Sebastien Bourdais and Takuma Sato

TORONTO – Team co-owner Jimmy Vasser couldn’t believe his eyes when he looked up on pit lane and saw Takuma Sato charging his driver, Sebastien Bourdais. The altercation came at the end of Saturday morning’s practice session for Sunday’s Honda Indy Toronto.

Sato was upset with Bourdais passing him on one final lap, but with Spencer Pigot immediately behind Bourdais, he was trying to open a gap to get a fast lap.

Sato was furious with the move and he charged the four-time Indy car champion as he was climbing out of his No. 18 SealMaster Honda for Dale Coyne Racing with Vasser and Sullivan.

Sato grabbed Bourdais by the collar of his firesuit. Bourdais pushed him away, and then things got even scrappier.

Several of the swings connected, but both drivers were still wearing their helmets. The scuffle was broken up by Dale Coyne Racing with Vasser and Sullivan public relations director Kevin Diamond, a veteran who handles the PR for Bourdais.

Diamond was successful in pushing Sato away.

Ironically, Diamond was once Sato’s public relationship representative when the driver from Tokyo drove for KV Racing.

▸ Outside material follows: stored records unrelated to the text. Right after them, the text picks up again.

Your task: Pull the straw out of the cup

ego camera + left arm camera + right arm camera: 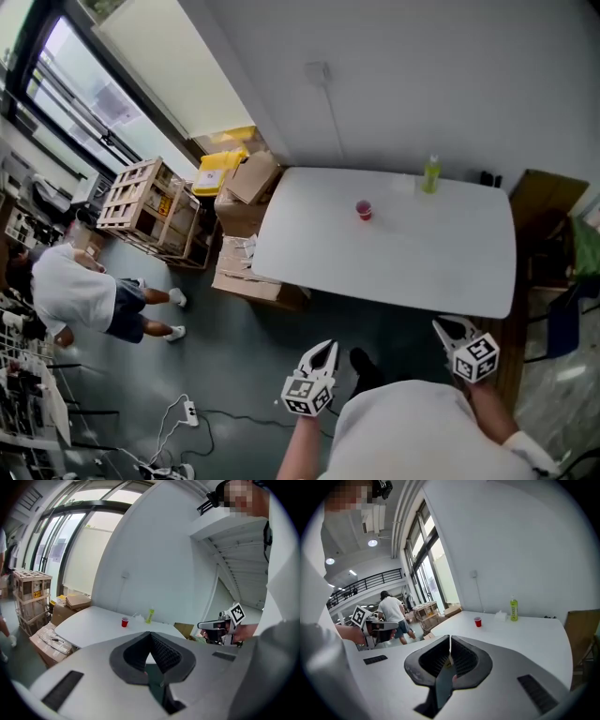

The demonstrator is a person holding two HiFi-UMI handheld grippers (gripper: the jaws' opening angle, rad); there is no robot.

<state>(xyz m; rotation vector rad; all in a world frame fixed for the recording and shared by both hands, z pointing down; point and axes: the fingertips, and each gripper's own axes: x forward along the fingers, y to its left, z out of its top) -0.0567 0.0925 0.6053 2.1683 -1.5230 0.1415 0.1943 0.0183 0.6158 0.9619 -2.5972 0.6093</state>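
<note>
A small red cup (364,210) stands on the white table (403,272), toward its far side; it also shows as the red cup (124,622) and the red cup (477,621) in the two gripper views. No straw can be made out at this distance. My left gripper (323,348) and right gripper (449,326) hang side by side short of the table's near edge, well away from the cup. In its own view the left gripper (150,633) has its jaws shut with nothing in them. The right gripper (450,637) is likewise shut and holds nothing.
A green bottle (430,174) stands at the table's far edge, right of the cup. Cardboard boxes (246,187) and a wooden crate (141,202) sit left of the table. A person in a white shirt (75,291) is at the far left. Cables (187,412) lie on the floor.
</note>
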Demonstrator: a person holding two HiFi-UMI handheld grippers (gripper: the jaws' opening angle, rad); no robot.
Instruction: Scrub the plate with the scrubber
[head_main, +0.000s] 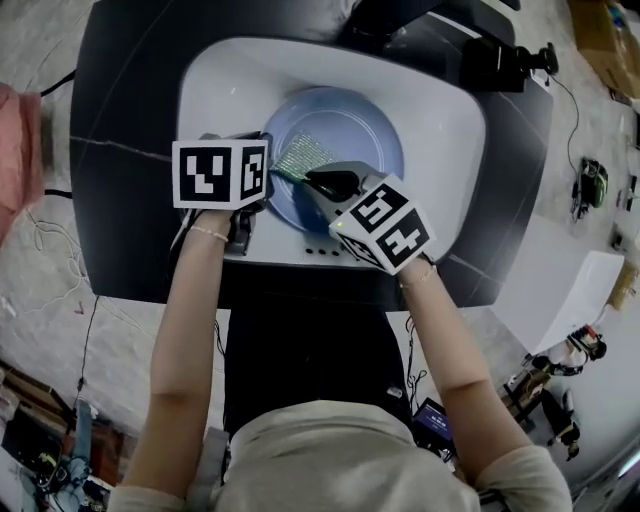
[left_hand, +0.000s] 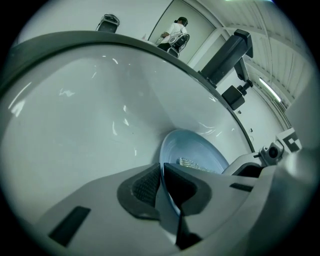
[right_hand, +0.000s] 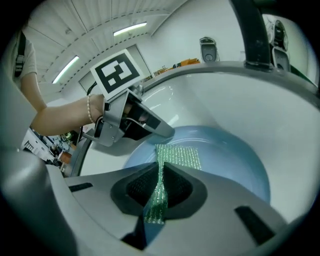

“As long as Sebastien has been around, he’s gotten into with Paul Tracy, he’s gotten into with Mikhail Aleshin, he’s not afraid of bigger or smaller guys,” Vasser told NTT INDYCAR Mobile. “Sebastien is pretty feisty.

“I was surprised that Sato came so quickly in our box. He went by the timing stand unnoticed. But Seb (Bourdais) is not one to back down.”

The two are worth watching in the Honda Indy Toronto, which begins at 3 p.m. ET on NBCSN. Sato will line up one position behind Bourdais when the green flag drops about 3:45 p.m. ET.

What led up to the incident was a chance to have one final lap in Saturday’s practice session. It has been halted for a red flag after Graham Rahal wrecked his Honda into the tire barrier in Turn 1. As the field went out to complete one final “flyer” Bourdais passed Sato, as if he were intending to improve position.

According to Diamond, it was to open a gap with Pigot rapidly closing behind him in order to gauge his speed for qualifications.

Sato, however, took it as a sign of disrespect because it was the final lap of practice. After all cars came down pit lane, Sato climbed out of his Honda, ran down pit lane and confronted Bourdais as he was climbing out of his Honda.

“I passed him on the out-lap, and it pissed him off,” Bourdais told NBC Sports. “I’m not sure it deserved that kind of reaction, but it doesn’t matter. If there was anything, I’m the one who should be pretty pissed. He pretty much ruined our race in Texas from three laps down and blocked us the last three stints.

“I’ve never asked him for anything. We know he races hard but with that little incident, I’m not so sure what should happen to him.”

Sato gave his side of the story and said, “I’m cool.”

The 101st Indianapolis 500 winner continued by saying: “He was excited. It wasn’t me,” referring to Bourdais. “Passing me was absolutely pointless. It was just one lap. He went blasting by me and then turned into Josef Newgarden.

“What was the point?”

During Vasser’s driving career, he was never involved in a physical altercation with another driver.

“I just did a little jawing and moved on,” Vasser said. “Sometimes, when your adrenaline gets over the top, you can’t turn it off.

“It’s probably prudent to be able to control your emotions. In this case, Sato was in his face in his box right after climbing out of his car.

“You come marching into somebody’s box or his trailer, you shouldn’t expect a welcoming party.”